What is needed - Exactly as written, output the lines below starting from the first and ending with the line that contains "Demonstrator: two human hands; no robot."; omit pictures.

Source material -
"""

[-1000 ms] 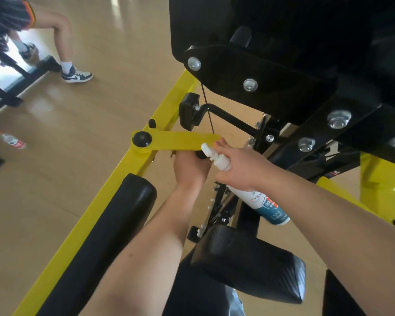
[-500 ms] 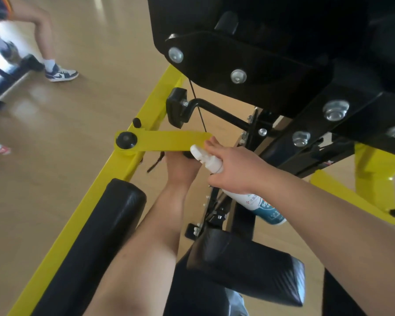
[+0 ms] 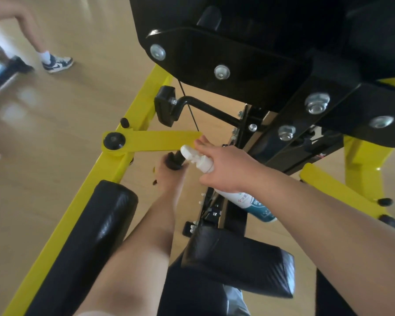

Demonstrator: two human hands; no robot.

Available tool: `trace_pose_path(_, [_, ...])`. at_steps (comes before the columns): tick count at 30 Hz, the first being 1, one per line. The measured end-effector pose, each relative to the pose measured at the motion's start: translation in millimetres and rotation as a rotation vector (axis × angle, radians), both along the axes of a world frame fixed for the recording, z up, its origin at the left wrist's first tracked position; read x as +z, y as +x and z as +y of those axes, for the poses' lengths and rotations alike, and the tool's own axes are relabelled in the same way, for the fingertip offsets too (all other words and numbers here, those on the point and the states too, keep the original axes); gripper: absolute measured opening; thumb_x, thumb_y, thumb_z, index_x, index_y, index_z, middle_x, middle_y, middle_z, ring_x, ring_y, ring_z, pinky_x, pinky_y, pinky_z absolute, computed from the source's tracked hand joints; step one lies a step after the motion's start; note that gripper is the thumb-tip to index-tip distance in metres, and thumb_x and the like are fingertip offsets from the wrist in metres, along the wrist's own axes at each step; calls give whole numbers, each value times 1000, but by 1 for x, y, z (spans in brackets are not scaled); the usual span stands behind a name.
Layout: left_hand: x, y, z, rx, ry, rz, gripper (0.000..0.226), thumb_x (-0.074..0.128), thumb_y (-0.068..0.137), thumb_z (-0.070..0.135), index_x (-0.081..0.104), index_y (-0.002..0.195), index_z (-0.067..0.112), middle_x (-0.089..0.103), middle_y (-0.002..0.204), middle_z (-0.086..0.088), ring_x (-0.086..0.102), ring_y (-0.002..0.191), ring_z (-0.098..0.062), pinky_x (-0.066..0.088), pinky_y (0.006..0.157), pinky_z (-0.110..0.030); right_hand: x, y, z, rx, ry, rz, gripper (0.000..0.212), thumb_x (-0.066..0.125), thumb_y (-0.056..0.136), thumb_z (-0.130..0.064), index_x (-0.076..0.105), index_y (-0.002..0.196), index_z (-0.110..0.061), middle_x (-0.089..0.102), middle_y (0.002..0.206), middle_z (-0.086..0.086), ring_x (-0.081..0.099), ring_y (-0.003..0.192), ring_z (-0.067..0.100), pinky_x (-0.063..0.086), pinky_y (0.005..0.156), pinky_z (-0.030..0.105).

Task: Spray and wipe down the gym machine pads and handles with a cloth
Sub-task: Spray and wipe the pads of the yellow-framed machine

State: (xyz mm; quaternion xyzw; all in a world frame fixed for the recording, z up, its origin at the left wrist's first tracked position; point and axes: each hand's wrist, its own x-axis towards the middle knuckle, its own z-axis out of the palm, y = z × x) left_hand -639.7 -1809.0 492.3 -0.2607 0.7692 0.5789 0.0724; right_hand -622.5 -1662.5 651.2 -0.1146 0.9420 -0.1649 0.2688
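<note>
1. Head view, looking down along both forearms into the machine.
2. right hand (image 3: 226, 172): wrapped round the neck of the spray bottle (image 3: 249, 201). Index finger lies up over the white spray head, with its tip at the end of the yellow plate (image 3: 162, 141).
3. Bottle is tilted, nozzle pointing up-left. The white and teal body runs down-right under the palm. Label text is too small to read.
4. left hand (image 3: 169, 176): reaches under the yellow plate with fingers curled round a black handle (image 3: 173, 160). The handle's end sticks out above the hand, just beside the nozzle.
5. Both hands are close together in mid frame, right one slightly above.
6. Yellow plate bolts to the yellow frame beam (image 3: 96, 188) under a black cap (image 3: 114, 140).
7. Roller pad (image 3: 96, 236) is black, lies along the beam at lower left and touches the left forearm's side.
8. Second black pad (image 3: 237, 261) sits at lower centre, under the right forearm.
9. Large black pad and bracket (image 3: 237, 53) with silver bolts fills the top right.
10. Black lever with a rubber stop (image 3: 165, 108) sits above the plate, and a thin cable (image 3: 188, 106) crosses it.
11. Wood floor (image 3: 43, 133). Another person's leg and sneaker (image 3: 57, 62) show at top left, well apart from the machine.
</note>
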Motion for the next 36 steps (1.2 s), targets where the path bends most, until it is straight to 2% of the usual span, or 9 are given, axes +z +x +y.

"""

Problem solution -
[-1000 ms] 
[-500 ms] 
[+0 ms] 

Demonstrator: two human hands; no robot.

That completes the exercise.